Copy the whole listing below exactly, with nothing left out.
═══ INPUT DATA ═══
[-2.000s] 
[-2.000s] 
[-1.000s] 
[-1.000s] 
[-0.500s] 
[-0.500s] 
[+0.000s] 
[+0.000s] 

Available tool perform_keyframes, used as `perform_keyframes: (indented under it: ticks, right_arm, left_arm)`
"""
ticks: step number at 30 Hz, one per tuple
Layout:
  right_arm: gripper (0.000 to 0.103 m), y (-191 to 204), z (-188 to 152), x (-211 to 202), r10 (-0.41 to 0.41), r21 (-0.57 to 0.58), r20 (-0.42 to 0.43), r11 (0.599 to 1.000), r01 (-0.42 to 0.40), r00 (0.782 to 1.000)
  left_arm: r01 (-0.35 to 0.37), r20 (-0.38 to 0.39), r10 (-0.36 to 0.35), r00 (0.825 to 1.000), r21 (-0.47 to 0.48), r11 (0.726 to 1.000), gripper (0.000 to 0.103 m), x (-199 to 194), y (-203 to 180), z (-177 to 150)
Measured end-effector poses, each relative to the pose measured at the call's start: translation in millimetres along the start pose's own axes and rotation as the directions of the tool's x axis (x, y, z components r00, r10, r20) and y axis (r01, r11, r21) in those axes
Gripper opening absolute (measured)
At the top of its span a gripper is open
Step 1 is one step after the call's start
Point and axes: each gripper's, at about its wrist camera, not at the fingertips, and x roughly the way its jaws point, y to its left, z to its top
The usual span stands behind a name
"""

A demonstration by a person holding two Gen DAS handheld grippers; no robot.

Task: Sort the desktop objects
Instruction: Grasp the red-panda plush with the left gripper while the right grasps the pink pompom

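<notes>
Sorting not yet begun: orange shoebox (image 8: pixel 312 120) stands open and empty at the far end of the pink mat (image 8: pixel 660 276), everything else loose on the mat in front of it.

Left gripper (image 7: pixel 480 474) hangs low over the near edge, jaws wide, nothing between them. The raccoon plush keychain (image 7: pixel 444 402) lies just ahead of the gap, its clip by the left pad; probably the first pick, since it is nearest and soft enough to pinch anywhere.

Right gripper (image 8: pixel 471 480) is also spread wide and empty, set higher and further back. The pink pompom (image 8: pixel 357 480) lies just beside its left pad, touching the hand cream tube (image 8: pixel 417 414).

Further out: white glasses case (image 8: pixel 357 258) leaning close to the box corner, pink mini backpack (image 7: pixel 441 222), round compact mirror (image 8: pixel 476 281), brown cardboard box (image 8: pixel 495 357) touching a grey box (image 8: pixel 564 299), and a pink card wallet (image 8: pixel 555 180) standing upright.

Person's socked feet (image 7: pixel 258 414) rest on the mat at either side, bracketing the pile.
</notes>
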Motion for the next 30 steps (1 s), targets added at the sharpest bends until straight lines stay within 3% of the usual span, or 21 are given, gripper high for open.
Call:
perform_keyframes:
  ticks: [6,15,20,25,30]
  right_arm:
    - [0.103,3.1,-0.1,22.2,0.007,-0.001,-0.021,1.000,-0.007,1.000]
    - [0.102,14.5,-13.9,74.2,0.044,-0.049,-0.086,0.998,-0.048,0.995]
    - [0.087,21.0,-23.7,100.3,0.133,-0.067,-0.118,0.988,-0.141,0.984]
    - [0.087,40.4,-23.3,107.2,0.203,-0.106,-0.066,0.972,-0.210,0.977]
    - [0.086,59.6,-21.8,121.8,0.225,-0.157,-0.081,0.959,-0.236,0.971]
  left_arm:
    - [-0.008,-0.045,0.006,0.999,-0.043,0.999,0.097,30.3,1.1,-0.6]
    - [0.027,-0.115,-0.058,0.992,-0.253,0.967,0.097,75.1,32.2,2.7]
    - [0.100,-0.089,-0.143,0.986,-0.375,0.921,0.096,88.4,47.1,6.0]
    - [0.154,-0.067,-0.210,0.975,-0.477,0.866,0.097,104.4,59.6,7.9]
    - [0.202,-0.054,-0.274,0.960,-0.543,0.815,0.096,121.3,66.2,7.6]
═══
> _SOLVED PROBLEM_
[-2.000s] 
[-2.000s] 
[-1.000s] 
[-1.000s] 
[-0.500s] 
[-0.500s] 
[+0.000s] 
[+0.000s] 

Available tool perform_keyframes, used as `perform_keyframes: (indented under it: ticks, right_arm, left_arm)`
"""
ticks: step number at 30 Hz, one per tuple
Layout:
  right_arm: gripper (0.000 to 0.103 m), y (-191 to 204), z (-188 to 152), x (-211 to 202), r10 (-0.41 to 0.41), r21 (-0.57 to 0.58), r20 (-0.42 to 0.43), r11 (0.599 to 1.000), r01 (-0.42 to 0.40), r00 (0.782 to 1.000)
  left_arm: r01 (-0.35 to 0.37), r20 (-0.38 to 0.39), r10 (-0.36 to 0.35), r00 (0.825 to 1.000), r21 (-0.47 to 0.48), r11 (0.726 to 1.000), gripper (0.000 to 0.103 m), x (-199 to 194), y (-203 to 180), z (-177 to 150)
Measured end-effector poses, each relative to the pose measured at the call's start: translation in millimetres along the start pose's own axes and rotation as the directions of the tool's x axis (x, y, z components r00, r10, r20) and y axis (r01, r11, r21) in those axes
Gripper opening absolute (measured)
At the top of its span a gripper is open
Step 1 is one step after the call's start
Point and axes: each gripper's, at about its wrist camera, not at the fingertips, and x roughly the way its jaws point, y to its left, z to its top
The usual span stands behind a name
"""

A demonstration by a person holding two Gen DAS handheld grippers; no robot.

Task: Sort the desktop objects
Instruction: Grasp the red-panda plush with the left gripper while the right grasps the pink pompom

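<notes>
Sorting not yet begun: orange shoebox (image 8: pixel 312 120) stands open and empty at the far end of the pink mat (image 8: pixel 660 276), everything else loose on the mat in front of it.

Left gripper (image 7: pixel 480 474) hangs low over the near edge, jaws wide, nothing between them. The raccoon plush keychain (image 7: pixel 444 402) lies just ahead of the gap, its clip by the left pad; probably the first pick, since it is nearest and soft enough to pinch anywhere.

Right gripper (image 8: pixel 471 480) is also spread wide and empty, set higher and further back. The pink pompom (image 8: pixel 357 480) lies just beside its left pad, touching the hand cream tube (image 8: pixel 417 414).

Further out: white glasses case (image 8: pixel 357 258) leaning close to the box corner, pink mini backpack (image 7: pixel 441 222), round compact mirror (image 8: pixel 476 281), brown cardboard box (image 8: pixel 495 357) touching a grey box (image 8: pixel 564 299), and a pink card wallet (image 8: pixel 555 180) standing upright.

Person's socked feet (image 7: pixel 258 414) rest on the mat at either side, bracketing the pile.
</notes>
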Motion for the next 30 steps (1 s), targets added at the sharpest bends until straight lines stay within 3% of the usual span, or 21 are given, gripper high for open.
Call:
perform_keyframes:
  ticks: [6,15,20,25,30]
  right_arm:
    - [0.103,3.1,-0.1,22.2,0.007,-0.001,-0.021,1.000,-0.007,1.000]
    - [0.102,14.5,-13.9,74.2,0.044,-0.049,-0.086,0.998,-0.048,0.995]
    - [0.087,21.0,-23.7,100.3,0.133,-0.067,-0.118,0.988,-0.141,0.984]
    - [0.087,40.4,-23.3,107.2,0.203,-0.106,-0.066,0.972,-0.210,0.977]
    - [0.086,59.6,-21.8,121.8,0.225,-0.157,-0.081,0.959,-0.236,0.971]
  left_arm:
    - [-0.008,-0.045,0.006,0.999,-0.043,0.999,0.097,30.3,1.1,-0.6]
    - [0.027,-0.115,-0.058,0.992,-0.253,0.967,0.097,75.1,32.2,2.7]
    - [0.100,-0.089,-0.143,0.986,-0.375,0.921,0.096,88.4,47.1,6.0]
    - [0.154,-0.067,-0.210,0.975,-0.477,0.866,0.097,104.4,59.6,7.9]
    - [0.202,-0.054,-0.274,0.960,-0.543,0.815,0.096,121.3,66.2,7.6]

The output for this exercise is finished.